District administrators claim the figures provided by the IDA don’t portray the true tax impact the SI Group’s agreement will have on Schalmont’s budget starting next year. Business Administrator Mark Kellett said the deal will create an estimated $6.36 million in lost revenues through the duration of the agreement, which is a payment in lieu of taxes, or PILOT, agreement.
“[The SI Group] got everything they could have dreamt of in a tax reduction,” he said.
In 2007, Kellett said the Niskayuna-based chemical manufacturer paid $631,805 in school taxes on its 40-acre manufacturing facility off Main Street in Rotterdam Junction. Using this figure and estimating a modest 4 percent annual increase in school tax rate, the district would have collected about $12.6 million before the PILOT agreement was implemented, he said.
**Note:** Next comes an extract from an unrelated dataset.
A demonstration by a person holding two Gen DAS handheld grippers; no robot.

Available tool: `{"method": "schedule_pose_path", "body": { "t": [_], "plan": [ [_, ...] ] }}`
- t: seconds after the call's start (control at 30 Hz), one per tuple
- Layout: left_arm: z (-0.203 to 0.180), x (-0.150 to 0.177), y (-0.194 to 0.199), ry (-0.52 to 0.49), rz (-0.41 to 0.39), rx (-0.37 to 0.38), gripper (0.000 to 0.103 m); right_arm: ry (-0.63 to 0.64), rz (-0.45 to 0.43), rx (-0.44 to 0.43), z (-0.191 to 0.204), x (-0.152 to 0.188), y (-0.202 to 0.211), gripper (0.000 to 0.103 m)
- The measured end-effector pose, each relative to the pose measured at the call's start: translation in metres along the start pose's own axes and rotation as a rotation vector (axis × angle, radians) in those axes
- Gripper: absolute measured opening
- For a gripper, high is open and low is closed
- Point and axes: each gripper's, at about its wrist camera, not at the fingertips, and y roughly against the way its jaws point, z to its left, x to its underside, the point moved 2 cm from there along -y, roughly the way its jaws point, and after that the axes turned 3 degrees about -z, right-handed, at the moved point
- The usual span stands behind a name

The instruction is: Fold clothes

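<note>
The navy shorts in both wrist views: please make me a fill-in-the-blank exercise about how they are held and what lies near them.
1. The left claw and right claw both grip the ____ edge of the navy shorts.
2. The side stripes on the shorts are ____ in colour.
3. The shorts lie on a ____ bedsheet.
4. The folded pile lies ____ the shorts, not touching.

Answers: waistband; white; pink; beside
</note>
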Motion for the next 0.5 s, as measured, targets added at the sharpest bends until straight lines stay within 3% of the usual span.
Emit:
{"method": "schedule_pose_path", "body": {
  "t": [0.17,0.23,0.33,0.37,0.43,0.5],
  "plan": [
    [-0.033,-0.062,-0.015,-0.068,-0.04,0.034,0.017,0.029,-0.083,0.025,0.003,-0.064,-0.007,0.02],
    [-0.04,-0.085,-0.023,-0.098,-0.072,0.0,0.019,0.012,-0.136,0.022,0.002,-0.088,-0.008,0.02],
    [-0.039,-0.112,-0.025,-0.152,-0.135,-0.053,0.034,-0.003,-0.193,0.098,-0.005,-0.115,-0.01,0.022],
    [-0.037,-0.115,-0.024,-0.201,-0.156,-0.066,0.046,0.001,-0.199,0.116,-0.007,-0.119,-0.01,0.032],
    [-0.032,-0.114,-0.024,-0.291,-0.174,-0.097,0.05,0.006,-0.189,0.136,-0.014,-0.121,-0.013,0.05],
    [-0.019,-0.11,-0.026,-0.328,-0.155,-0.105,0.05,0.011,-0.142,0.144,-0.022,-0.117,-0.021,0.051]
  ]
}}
“SI got just what they wanted,” he said. “They got a tax cap.”
Under the conditions of the PILOT agreement, the company will pay about $11.5 million in town, county and school taxes over 15 years, about two-thirds of which will go to Schalmont. The agreement also calls for the SI Group to make an annual $30,000 contribution to the district, for a total of $450,000 through the period.
SI also agreed to drop any litigation with Rotterdam over its property assessment and agreed to allow the town to build a water tower on company-owned land. Last month’s agreement cancels out a 13-year PILOT agreement signed in 2005, which paid Schalmont roughly $15,000 annually for improvements made to SI’s Rotterdam Junction property but not reflected in its assessment.
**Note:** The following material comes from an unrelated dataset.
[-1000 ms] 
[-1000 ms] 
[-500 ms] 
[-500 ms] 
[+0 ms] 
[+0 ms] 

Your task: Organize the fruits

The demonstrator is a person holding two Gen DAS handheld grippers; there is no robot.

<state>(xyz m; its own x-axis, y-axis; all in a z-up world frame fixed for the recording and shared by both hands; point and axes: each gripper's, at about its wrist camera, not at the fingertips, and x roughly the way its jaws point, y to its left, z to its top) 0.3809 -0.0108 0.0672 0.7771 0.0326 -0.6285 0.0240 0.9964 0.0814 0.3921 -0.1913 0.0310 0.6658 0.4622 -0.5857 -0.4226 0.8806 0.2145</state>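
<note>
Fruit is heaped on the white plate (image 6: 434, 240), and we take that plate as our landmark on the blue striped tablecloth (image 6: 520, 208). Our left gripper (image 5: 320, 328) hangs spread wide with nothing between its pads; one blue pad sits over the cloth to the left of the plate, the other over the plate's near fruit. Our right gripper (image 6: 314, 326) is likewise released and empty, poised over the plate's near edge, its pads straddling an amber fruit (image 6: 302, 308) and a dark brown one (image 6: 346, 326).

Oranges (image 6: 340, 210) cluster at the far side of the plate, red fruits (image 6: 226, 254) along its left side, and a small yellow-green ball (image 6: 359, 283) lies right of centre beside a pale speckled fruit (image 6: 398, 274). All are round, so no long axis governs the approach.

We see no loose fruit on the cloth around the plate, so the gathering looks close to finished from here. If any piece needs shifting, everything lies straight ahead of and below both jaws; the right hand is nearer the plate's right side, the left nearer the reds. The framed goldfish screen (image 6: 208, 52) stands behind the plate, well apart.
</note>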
IDA Attorney Gerard Parisi said the district’s estimates fail to include a 2002 state Supreme Court decision that set the property value of SI’s plant at $18 million. He said the town’s outdated equalization rate coupled with last year’s revaluation improperly boosted the property to its present $31 million assessment.
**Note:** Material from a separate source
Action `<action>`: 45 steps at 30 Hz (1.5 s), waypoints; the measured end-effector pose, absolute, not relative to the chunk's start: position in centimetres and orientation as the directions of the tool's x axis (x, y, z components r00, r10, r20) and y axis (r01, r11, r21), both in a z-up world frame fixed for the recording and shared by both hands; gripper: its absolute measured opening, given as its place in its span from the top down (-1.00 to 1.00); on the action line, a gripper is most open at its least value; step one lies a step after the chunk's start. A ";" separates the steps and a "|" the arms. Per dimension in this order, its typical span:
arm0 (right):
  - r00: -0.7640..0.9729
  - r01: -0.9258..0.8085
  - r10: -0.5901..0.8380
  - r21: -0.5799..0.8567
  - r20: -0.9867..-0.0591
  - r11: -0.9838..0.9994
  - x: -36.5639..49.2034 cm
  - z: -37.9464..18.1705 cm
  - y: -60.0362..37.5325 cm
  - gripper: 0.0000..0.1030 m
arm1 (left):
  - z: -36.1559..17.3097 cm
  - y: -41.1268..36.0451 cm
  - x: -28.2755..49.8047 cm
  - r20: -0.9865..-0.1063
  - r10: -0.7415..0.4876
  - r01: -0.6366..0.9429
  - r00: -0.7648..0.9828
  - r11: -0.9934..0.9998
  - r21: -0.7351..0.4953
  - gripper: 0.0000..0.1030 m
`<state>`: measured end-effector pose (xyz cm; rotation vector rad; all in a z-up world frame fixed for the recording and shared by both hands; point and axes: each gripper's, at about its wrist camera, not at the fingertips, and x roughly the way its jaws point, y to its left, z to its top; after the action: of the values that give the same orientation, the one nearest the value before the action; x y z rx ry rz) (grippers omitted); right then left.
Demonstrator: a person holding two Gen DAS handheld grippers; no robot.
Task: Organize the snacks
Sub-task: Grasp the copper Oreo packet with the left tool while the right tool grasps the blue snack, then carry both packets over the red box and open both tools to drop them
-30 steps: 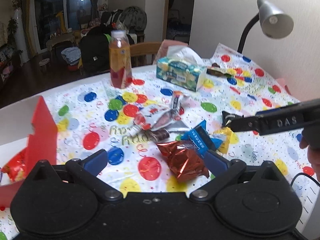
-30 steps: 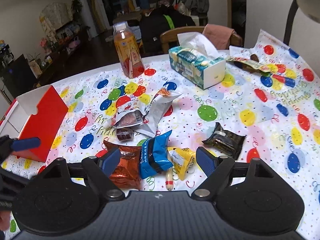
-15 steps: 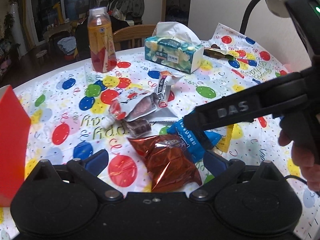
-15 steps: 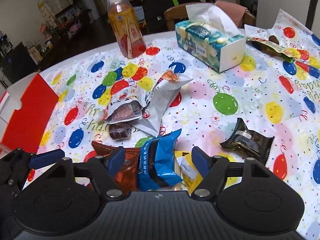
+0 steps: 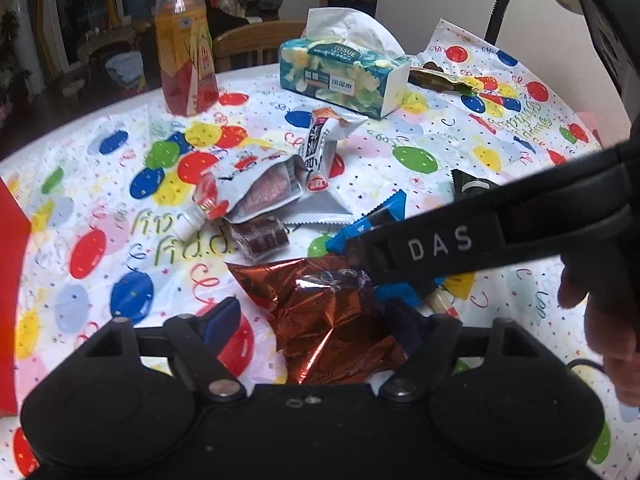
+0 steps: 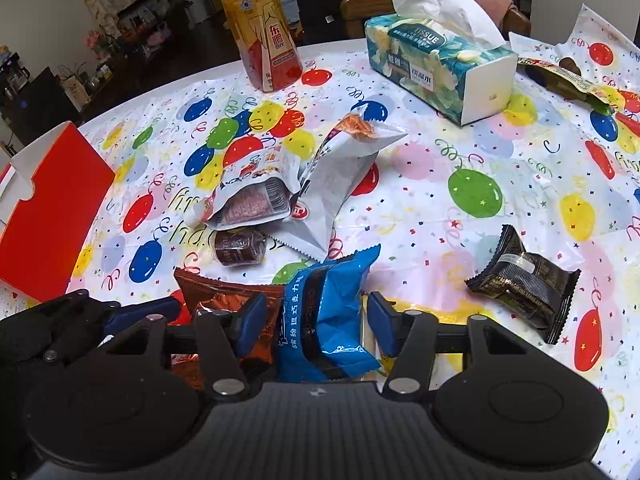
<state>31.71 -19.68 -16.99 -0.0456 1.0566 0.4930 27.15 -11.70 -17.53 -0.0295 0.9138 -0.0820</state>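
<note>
A pile of snack packets lies on the balloon-print tablecloth (image 6: 476,196). A crinkled red-brown foil packet (image 5: 332,320) sits between the fingers of my left gripper (image 5: 312,322), which is open around it. A blue packet (image 6: 324,320) lies between the pads of my right gripper (image 6: 316,320), open but narrowed, with the pads close to its sides. In the left wrist view my right gripper (image 5: 364,264) reaches in from the right over the blue packet (image 5: 376,220). My left gripper (image 6: 132,316) shows at the lower left of the right wrist view. A red box (image 6: 56,208) stands at the left.
Two white packets (image 6: 256,196) (image 6: 344,184), a small brown wrapped snack (image 6: 238,248) and a black packet (image 6: 524,284) lie nearby. An orange drink bottle (image 6: 266,36) and a tissue box (image 6: 440,64) stand at the back. A hand (image 5: 608,320) holds the right gripper.
Both grippers have come down and forward onto the pile. The right gripper's fingers have drawn closer around the blue packet, and the left's have narrowed a little around the foil packet.
</note>
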 end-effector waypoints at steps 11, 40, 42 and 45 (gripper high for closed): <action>0.408 -0.371 0.353 0.200 -0.842 0.907 31.5 -17.0 -19.7 0.40 | -17.2 -10.3 27.2 -0.784 -0.159 0.081 0.600 0.987 -0.138 0.16; 0.477 -0.466 0.400 0.160 -0.783 0.870 23.4 -7.5 -13.2 0.45 | -9.7 0.1 20.2 -0.747 -0.127 -0.010 0.653 0.984 -0.176 0.25; 0.477 -0.474 0.414 0.170 -0.775 0.864 22.8 -6.7 -12.3 0.45 | -9.0 0.9 19.7 -0.743 -0.128 -0.016 0.657 0.983 -0.183 0.25; 0.481 -0.491 0.432 0.174 -0.763 0.854 21.8 -5.6 -11.0 0.45 | -7.9 2.3 18.8 -0.733 -0.126 -0.026 0.669 0.981 -0.192 0.25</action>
<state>21.81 -11.01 -5.62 -0.0711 0.9090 0.5632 18.77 2.28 -7.89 -0.1927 0.8380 -0.0564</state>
“They went up to $31 million for no reason,” he said.
Parisi said a retroactive court-ordered reduction of the company’s assessment would be inevitable, meaning the district would have eventually faced repaying part of the taxes. By working out the PILOT agreement, he said, the town saved up to $150,000 in legal fees and the school won’t face the near certainty of a hefty repayment.
“It’s a falsely inflated number they’re getting now, but they’d lose that anyway,” he said.
In total, Parisi said, the PILOT agreement details will result in no additional taxes being levied on residents. Also, he said the agreement means the company will continue to pay taxes in Rotterdam, rather than moving its plant and 182 jobs elsewhere.
“There is no cost to the taxpayers,” he said. “I cant be more clear about that.”
Kellett doesn’t agree. “One of our major pieces of commercial property just got its taxes cut in half,” he said. “We don’t know what our revenues will be yet to see the result of this.”